A series of store openings by casual clothing chains is changing the face of the district, a reflection of the country's sluggish economy and shrinking market for luxury goods.

The move downmarket has some in the Ginza establishment worried. A lot of money is at stake, with more than $5 billion in retail business generated within the district's eight "chome," or blocks, each year.

"We can't stop Ginza from transforming, but it's sad to see," said Noriyuki Morita, president of Mikimoto & Co, in an interview for the Reuters Global Luxury Summit at the jeweler's 4-chome store, built on some of the most expensive real estate in Japan.

"Personally, I would like the real and traditional Ginza between 1 and 4 chome to be left untouched."

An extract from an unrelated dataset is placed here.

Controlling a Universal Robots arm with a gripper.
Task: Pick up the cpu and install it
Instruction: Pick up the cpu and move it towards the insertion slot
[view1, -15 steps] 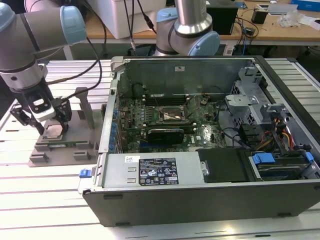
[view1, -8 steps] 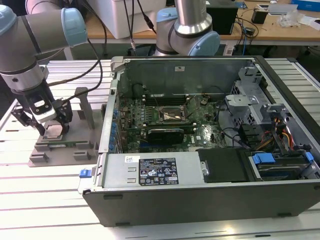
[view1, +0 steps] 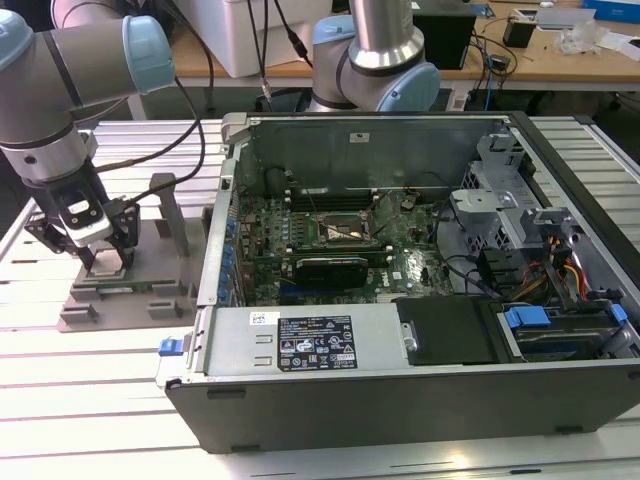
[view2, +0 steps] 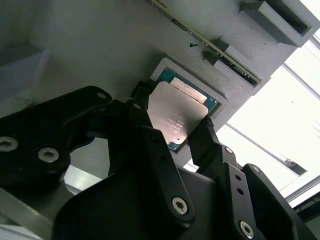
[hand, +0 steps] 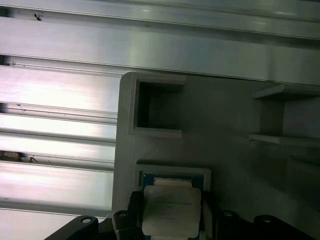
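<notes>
Gripper (view2: 174, 111) clamps cpu (view2: 172, 115) at tray (view2: 100, 45) (both wrist views)

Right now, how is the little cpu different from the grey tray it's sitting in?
The cpu has a shiny silver top and a green edge; the grey tray is plain dull grey. The cpu is a small flat square; the grey tray is far bigger, with pockets and upright walls. The gripper clasps the cpu, not the grey tray. Both sit outside the computer case.
</notes>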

Named after a silver-coin mint established there in 1612, Ginza has been rebuilt several times during its history following a series of fires and a massive earthquake, and most of what remains was constructed in the aftermath of World War Two.

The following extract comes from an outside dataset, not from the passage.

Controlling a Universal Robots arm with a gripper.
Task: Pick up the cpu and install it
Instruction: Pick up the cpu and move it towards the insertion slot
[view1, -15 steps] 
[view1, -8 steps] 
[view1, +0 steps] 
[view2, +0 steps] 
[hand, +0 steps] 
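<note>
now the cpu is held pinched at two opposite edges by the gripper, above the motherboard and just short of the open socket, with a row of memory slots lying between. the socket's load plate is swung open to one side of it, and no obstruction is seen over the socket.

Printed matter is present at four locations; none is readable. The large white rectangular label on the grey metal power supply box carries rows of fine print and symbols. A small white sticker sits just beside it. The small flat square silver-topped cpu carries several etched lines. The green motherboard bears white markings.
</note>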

The current transformation is rooted in the deflationary pressures depressing the economy, which has made consumers more cost-conscious and less likely to splurge on an expensive handbag or clothing from a high-end Western brand.

This has created an opening for fast-fashion shops like Fast Retailing Co's Uniqlo (9983.T), Inditex's (ITX.MC) Zara, Forever 21 and Abercrombie & Fitch Co (ANF.N), all of which have established outlets on Chuo Avenue, Ginza's main thoroughfare.

And in a move symbolic of the times, Gap Inc (GPS.N) is set to open a large store near the Sukiyabashi intersection next year in a building originally scheduled to house a Louis Vuitton (LVMH.PA) outlet before the French luxury brand nixed those plans.

"Ginza has long been a place where people come to buy expensive things," Yoshio Kunihara, Secretary General of the Ginza Street Association, a group that promotes business in the district and a code known as the "Ginza rules."

"It is hard to tell if this move toward lower-priced things is a long-term trend or not."

CHANGE IN THE AIR

When Abercrombie & Fitch opened its doors in December it ruffled feathers with neighboring tenants who complained about the strong smell of perfume coming from the store. The retailer was chided and agreed to suppress the smell, Kunihara said.

Abercrombie & Fitch did not return a call seeking comment.

Local media took the incident as a sign of the changes sweeping through Ginza. Another was the decision to close the Seibu department store in neighboring Yurakucho, which made the front pages of national newspapers when it surfaced earlier this year.

But a visit to Ginza on the weekend shows why it is still the best spot for retailers to move expensive merchandise. Chuo Avenue is closed to motor traffic and packed with shoppers, many of them from China and other parts of Asia.

Bulgari says sales at its Ginza shop, a 10-storey tower, rose 4-5 percent in the first quarter, against a 3.5 percent fall overall in Japan.

"Ginza is a long strip. Actually, in one part of it, De Beers, Chanel opened a store, Tiffany reopened a store. So this part of Ginza has been going up," said Bulgari Chief Executive Francesco Trapani.

"But it is true that the luxury area used to be larger. Our shop in Ginza makes the biggest sales in the world and they (are) still growing."

The downtrend has taken its toll on property prices, which hit bubble status in some areas of Ginza before the financial crisis, including a record-setting purchase of Tiffany's Ginza store by Goldman Sachs (GS.N) in 2007.

According to CB Richard Ellis, rents for the ground floor in the prime locations on Chuo, Harumi and Ginza Marronnier avenues were 100,000 yen ($1,084) to 230,000 yen per tsubo, a Japanese measurement equivalent to 3.3 square meters, in the autumn of 2009, down around 20,000 yen from a year earlier.

Analysts say Ginza will continue to be the first place a luxury brand targets when looking to enter Japan.

It is also seen as one of the few battlegrounds still worth fighting for among the country's struggling department stores, which have been refurbishing and adding on to their Ginza outlets while closing shops elsewhere.

"Ginza remains the leading retail market in Japan, and many of its tenants are at the forefront of the retail industry. I'd anticipate Ginza will be the fastest market to recover," said Yoshihiro Toyama, senior director of retail services at CB Richard Ellis in Tokyo.